Repeat the records exactly, so that each line matches the original.

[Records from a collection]
Content starts

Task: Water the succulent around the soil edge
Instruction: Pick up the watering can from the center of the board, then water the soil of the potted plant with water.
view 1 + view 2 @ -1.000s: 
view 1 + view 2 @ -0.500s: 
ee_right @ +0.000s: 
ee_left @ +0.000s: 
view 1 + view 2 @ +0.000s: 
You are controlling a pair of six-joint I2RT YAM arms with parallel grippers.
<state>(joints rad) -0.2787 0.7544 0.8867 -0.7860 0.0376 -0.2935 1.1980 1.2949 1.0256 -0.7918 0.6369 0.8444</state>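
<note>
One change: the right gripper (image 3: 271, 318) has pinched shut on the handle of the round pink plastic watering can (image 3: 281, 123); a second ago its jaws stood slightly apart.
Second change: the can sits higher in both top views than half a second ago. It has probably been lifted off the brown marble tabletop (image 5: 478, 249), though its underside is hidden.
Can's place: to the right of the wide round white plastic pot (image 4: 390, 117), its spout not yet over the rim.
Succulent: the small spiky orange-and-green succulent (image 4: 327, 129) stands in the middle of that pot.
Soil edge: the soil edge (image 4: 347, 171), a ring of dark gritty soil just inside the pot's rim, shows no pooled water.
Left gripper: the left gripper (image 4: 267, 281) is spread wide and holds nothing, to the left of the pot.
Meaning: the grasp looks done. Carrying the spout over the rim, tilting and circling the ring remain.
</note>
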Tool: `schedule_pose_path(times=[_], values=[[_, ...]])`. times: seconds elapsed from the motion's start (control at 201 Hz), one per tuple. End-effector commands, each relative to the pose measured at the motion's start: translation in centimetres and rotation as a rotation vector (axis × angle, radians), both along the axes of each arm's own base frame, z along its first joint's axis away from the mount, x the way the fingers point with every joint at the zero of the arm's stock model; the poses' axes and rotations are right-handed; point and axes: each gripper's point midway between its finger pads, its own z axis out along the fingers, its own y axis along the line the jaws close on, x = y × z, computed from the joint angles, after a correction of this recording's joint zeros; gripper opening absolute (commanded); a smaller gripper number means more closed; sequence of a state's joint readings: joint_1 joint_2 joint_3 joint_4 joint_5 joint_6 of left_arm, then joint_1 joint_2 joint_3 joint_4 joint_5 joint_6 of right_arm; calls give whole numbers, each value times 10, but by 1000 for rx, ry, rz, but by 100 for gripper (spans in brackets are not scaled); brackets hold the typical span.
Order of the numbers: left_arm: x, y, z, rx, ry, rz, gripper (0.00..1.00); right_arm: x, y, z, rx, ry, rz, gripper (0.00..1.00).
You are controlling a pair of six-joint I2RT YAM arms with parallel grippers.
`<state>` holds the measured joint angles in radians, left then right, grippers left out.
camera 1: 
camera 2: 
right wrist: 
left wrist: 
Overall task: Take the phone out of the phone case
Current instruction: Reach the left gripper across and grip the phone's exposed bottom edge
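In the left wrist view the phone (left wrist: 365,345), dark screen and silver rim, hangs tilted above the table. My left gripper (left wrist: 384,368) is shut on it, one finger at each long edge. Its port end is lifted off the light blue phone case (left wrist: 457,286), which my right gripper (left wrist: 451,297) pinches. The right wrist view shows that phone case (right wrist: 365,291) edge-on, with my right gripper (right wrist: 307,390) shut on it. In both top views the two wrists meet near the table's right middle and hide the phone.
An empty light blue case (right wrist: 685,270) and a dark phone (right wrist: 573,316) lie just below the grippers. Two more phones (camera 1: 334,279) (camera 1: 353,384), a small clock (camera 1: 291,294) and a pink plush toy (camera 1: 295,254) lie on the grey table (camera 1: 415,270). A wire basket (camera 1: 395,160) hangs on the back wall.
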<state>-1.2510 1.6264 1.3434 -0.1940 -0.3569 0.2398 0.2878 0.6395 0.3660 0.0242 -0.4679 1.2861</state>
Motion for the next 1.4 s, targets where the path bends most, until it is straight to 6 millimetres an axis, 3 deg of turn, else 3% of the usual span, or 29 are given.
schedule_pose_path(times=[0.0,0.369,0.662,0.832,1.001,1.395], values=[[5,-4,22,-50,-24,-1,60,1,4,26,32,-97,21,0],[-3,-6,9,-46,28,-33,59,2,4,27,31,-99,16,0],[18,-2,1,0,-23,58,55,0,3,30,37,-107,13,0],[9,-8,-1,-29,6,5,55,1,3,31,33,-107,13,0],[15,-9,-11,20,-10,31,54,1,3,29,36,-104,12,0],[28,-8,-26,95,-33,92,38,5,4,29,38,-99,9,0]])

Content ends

_WRITTEN SOLUTION_.
Task: Water the succulent around the soil edge
Instruction: Pick up the watering can from the center of the board, then water the soil of the potted plant with water.
view 1 + view 2 @ -1.000s: 
view 1 + view 2 @ -0.500s: 
ee_right @ +0.000s: 
ee_left @ +0.000s: 
view 1 + view 2 @ +0.000s: 
You are controlling a pair of six-joint I2RT YAM arms with parallel grippers.
<state>(joints rad) -0.2787 0.7544 0.8867 -0.7860 0.0376 -0.2935 1.1980 1.2949 1.0256 -0.7918 0.6369 0.8444</state>
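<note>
One change: the right gripper (image 3: 271, 318) has pinched shut on the handle of the round pink plastic watering can (image 3: 281, 123); a second ago its jaws stood slightly apart.
Second change: the can sits higher in both top views than half a second ago. It has probably been lifted off the brown marble tabletop (image 5: 478, 249), though its underside is hidden.
Can's place: to the right of the wide round white plastic pot (image 4: 390, 117), its spout not yet over the rim.
Succulent: the small spiky orange-and-green succulent (image 4: 327, 129) stands in the middle of that pot.
Soil edge: the soil edge (image 4: 347, 171), a ring of dark gritty soil just inside the pot's rim, shows no pooled water.
Left gripper: the left gripper (image 4: 267, 281) is spread wide and holds nothing, to the left of the pot.
Meaning: the grasp looks done. Carrying the spout over the rim, tilting and circling the ring remain.
</note>
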Tool: `schedule_pose_path(times=[_], values=[[_, ...]])`. times: seconds elapsed from the motion's start (control at 201 Hz), one per tuple. End-effector commands, each relative to the pose measured at the motion's start: translation in centimetres and rotation as a rotation vector (axis × angle, radians), both along the axes of each arm's own base frame, z along its first joint's axis away from the mount, x the way the fingers point with every joint at the zero of the arm's stock model; the poses' axes and rotations are right-handed; point and axes: each gripper's point midway between its finger pads, its own z axis out along the fingers, its own y axis along the line the jaws close on, x = y × z, computed from the joint angles, after a correction of this recording's joint zeros; gripper opening absolute (commanded); a smaller gripper number means more closed; sequence of a state's joint readings: joint_1 joint_2 joint_3 joint_4 joint_5 joint_6 of left_arm, then joint_1 joint_2 joint_3 joint_4 joint_5 joint_6 of right_arm; calls give whole numbers, each value times 10, but by 1000 for rx, ry, rz, but by 100 for gripper (spans in brackets are not scaled); brackets hold the typical span.
Order of the numbers: left_arm: x, y, z, rx, ry, rz, gripper (0.00..1.00); right_arm: x, y, z, rx, ry, rz, gripper (0.00..1.00).
You are controlling a pair of six-joint I2RT YAM arms with parallel grippers.
`<state>` holds the measured joint angles in radians, left then right, grippers left out.
camera 1: 
camera 2: 
right wrist: 
left wrist: 
Overall task: Take the phone out of the phone case
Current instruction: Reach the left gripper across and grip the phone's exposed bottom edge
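In the left wrist view the phone (left wrist: 365,345), dark screen and silver rim, hangs tilted above the table. My left gripper (left wrist: 384,368) is shut on it, one finger at each long edge. Its port end is lifted off the light blue phone case (left wrist: 457,286), which my right gripper (left wrist: 451,297) pinches. The right wrist view shows that phone case (right wrist: 365,291) edge-on, with my right gripper (right wrist: 307,390) shut on it. In both top views the two wrists meet near the table's right middle and hide the phone.
An empty light blue case (right wrist: 685,270) and a dark phone (right wrist: 573,316) lie just below the grippers. Two more phones (camera 1: 334,279) (camera 1: 353,384), a small clock (camera 1: 291,294) and a pink plush toy (camera 1: 295,254) lie on the grey table (camera 1: 415,270). A wire basket (camera 1: 395,160) hangs on the back wall.
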<state>-1.2510 1.6264 1.3434 -0.1940 -0.3569 0.2398 0.2878 0.6395 0.3660 0.0242 -0.4679 1.2861</state>
Motion for the next 1.4 s, targets where the path bends most, until it is straight to 6 millimetres an axis, 3 deg of turn, else 3% of the usual span, or 29 are given.
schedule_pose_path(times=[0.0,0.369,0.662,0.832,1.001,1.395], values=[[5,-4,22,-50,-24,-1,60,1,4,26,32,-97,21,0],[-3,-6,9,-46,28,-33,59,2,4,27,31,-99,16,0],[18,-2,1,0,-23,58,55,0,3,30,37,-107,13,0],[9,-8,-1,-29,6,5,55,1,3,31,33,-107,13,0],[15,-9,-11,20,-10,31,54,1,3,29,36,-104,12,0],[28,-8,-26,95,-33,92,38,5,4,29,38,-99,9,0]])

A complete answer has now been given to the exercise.